### DATA
=== Section Start ===

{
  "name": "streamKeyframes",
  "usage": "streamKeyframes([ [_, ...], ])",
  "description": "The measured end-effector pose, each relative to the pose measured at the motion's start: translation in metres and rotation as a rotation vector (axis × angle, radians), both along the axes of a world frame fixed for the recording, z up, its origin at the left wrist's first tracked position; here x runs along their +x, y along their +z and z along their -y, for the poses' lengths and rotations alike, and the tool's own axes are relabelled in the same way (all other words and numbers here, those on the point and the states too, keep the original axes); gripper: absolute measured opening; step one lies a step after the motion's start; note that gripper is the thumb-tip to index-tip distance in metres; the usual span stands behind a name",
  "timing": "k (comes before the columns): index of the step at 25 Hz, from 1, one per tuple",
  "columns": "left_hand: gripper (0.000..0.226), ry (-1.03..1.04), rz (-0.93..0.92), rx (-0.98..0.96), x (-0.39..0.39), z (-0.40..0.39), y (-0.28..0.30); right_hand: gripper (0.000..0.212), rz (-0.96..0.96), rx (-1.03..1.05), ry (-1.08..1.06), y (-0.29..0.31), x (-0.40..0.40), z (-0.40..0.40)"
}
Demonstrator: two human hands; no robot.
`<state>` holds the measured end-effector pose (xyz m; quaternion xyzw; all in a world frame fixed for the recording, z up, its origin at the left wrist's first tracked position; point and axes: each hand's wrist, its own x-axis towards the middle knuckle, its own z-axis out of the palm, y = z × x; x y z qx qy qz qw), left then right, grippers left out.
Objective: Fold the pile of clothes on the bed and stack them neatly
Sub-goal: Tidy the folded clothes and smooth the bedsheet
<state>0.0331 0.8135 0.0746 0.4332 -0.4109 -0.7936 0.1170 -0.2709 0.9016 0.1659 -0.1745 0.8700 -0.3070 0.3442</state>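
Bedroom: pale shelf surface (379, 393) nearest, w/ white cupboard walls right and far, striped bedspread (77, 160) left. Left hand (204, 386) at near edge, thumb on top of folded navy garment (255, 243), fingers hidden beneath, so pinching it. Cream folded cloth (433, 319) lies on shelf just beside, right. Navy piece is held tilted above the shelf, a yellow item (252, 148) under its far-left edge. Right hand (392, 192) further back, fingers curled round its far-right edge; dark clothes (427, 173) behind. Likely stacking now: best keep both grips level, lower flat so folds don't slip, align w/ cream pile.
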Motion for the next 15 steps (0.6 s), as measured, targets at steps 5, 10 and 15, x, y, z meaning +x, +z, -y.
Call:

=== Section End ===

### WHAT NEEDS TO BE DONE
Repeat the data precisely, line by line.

### ANSWER SECTION
{
  "name": "streamKeyframes",
  "usage": "streamKeyframes([ [_, ...], ])",
  "description": "The measured end-effector pose, each relative to the pose measured at the motion's start: translation in metres and rotation as a rotation vector (axis × angle, radians), both along the axes of a world frame fixed for the recording, z up, its origin at the left wrist's first tracked position; here x runs along their +x, y along their +z and z along their -y, for the poses' lengths and rotations alike, and the tool's own axes are relabelled in the same way (all other words and numbers here, those on the point and the states too, keep the original axes); gripper: absolute measured opening; step one lies a step after the motion's start; note that gripper is the thumb-tip to index-tip distance in metres; the usual span stands behind a name",
  "timing": "k (comes before the columns): index of the step at 25 Hz, from 1, one per tuple",
  "columns": "left_hand: gripper (0.000..0.226), ry (-1.03..1.04), rz (-0.93..0.92), rx (-0.98..0.96), x (-0.39..0.39), z (-0.40..0.39), y (-0.28..0.30); right_hand: gripper (0.000..0.212), rz (-0.96..0.96), rx (-1.03..1.05), ry (-1.08..1.06), y (-0.29..0.31), x (-0.40..0.40), z (-0.40..0.40)"
}
Demonstrator: two human hands; no robot.
`<state>` holds the measured end-effector pose (xyz m; quaternion xyzw; all in a world frame fixed for the recording, z up, its origin at the left wrist's first tracked position; point and axes: each hand's wrist, its own x-axis towards the middle knuckle, its own z-axis out of the palm, y = z × x; x y z qx qy qz qw), left then right, grippers left out.
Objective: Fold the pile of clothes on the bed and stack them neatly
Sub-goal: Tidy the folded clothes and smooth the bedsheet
<state>0.0331 0.8135 0.0746 0.4332 -0.4109 -0.7936 0.1170 -0.2709 0.9016 0.1659 -0.1745 0.8700 -0.3070 0.3442</state>
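Bedroom: pale shelf surface (379, 393) nearest, w/ white cupboard walls right and far, striped bedspread (77, 160) left. Left hand (204, 386) at near edge, thumb on top of folded navy garment (255, 243), fingers hidden beneath, so pinching it. Cream folded cloth (433, 319) lies on shelf just beside, right. Navy piece is held tilted above the shelf, a yellow item (252, 148) under its far-left edge. Right hand (392, 192) further back, fingers curled round its far-right edge; dark clothes (427, 173) behind. Likely stacking now: best keep both grips level, lower flat so folds don't slip, align w/ cream pile.
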Motion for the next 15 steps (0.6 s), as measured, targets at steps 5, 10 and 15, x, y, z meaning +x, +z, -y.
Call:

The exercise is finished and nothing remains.